Each of these compounds was then subject to testing by radioligand displacement assay, with four compounds showing significant agonist or antagonist behavior at the 5HT2a, 5HT2b and 5HT2c receptor subtypes.

“We were very surprised the compound had any anti-depressant activity similar to ketamine and psilocybin, both rapidly acting antidepressant psychedelic drugs,” said Roth. “We were basically running a chemistry experiment to see if we could create a compound to activate 5-HT2A. Once we achieved that, we decided to run experiments in mice.”

LSD-like compound shows antidepressant effect in mice, but no high

To examine whether these new compounds might have any interesting effects in vivo, the researchers studied the behavior of lab mice given one of the two best-performing new compounds, a vehicle placebo, or a psychedelic compound such as psilocin.

Depressive effects were evaluated using a standard forced swim test and tail suspension tests, as well as a novel suppressed feeding test. Based on the behavior of the mice, the researchers concluded that the new compounds did have similar long-lasting anti-depressive effects to psychedelics.

But notably, the mice given the new tetrahydropyridine compounds did not exhibit the same kind of rapid head twitch behavior seen in the mice given psychedelics. This head twitch has commonly been used as an indicator for a psychedelic trip.

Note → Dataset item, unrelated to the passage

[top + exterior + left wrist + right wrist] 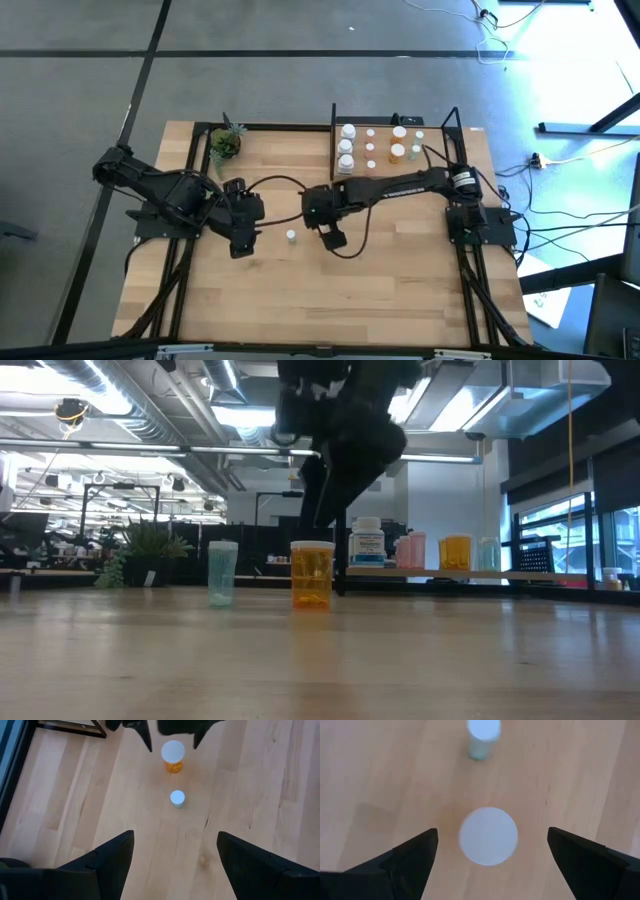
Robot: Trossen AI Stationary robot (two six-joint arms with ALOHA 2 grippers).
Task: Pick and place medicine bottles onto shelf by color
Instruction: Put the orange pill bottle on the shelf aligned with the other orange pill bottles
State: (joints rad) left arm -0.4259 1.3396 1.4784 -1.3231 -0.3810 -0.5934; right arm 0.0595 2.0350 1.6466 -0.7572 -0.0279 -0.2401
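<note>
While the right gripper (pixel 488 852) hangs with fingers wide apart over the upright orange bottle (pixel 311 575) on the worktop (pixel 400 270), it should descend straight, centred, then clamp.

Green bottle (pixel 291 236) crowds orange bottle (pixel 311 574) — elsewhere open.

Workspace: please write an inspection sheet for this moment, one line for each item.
Surface: wooden table, mostly bare.
Job's things: orange bottle and pale green bottle stand on the table; other bottles stand on the shelf.
Clutter: potted plant at the far edge.
Grippers: right gripper open, directly above the orange bottle; left gripper open, empty.
Cables: black cable crosses the table.
Surroundings: office room, nobody seen.
</note>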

“What we saw was completely unexpected,” Roth said. “Not only did the compound bind the 5-HT2A serotonin receptor like we thought it would, but it had the same antidepressant drug action as does ketamine but not the same hallucinogenic drug action.”

“The final molecules were 100 times more potent than what we started with,” Shoichet added, although he noted that while the candidate compounds were stronger than traditional antidepressants, they were still not nearly as strong as LSD. “In the animals they are very potent, much more potent than Prozac.”

Firstly, the researchers say that this study demonstrates the value of exploring under-represented or bespoke virtual molecule libraries for specific pharmacological applications. More specifically, they are hopeful that the molecules discovered in this analysis could become potential leads in the development of novel antidepressants.

“We don’t know if we’ll see the same effects in people,” Roth said. “But we hope to find out. It would be a game changer to create a one-dose, long-acting therapy to help people with treatment-resistant depression and other conditions.”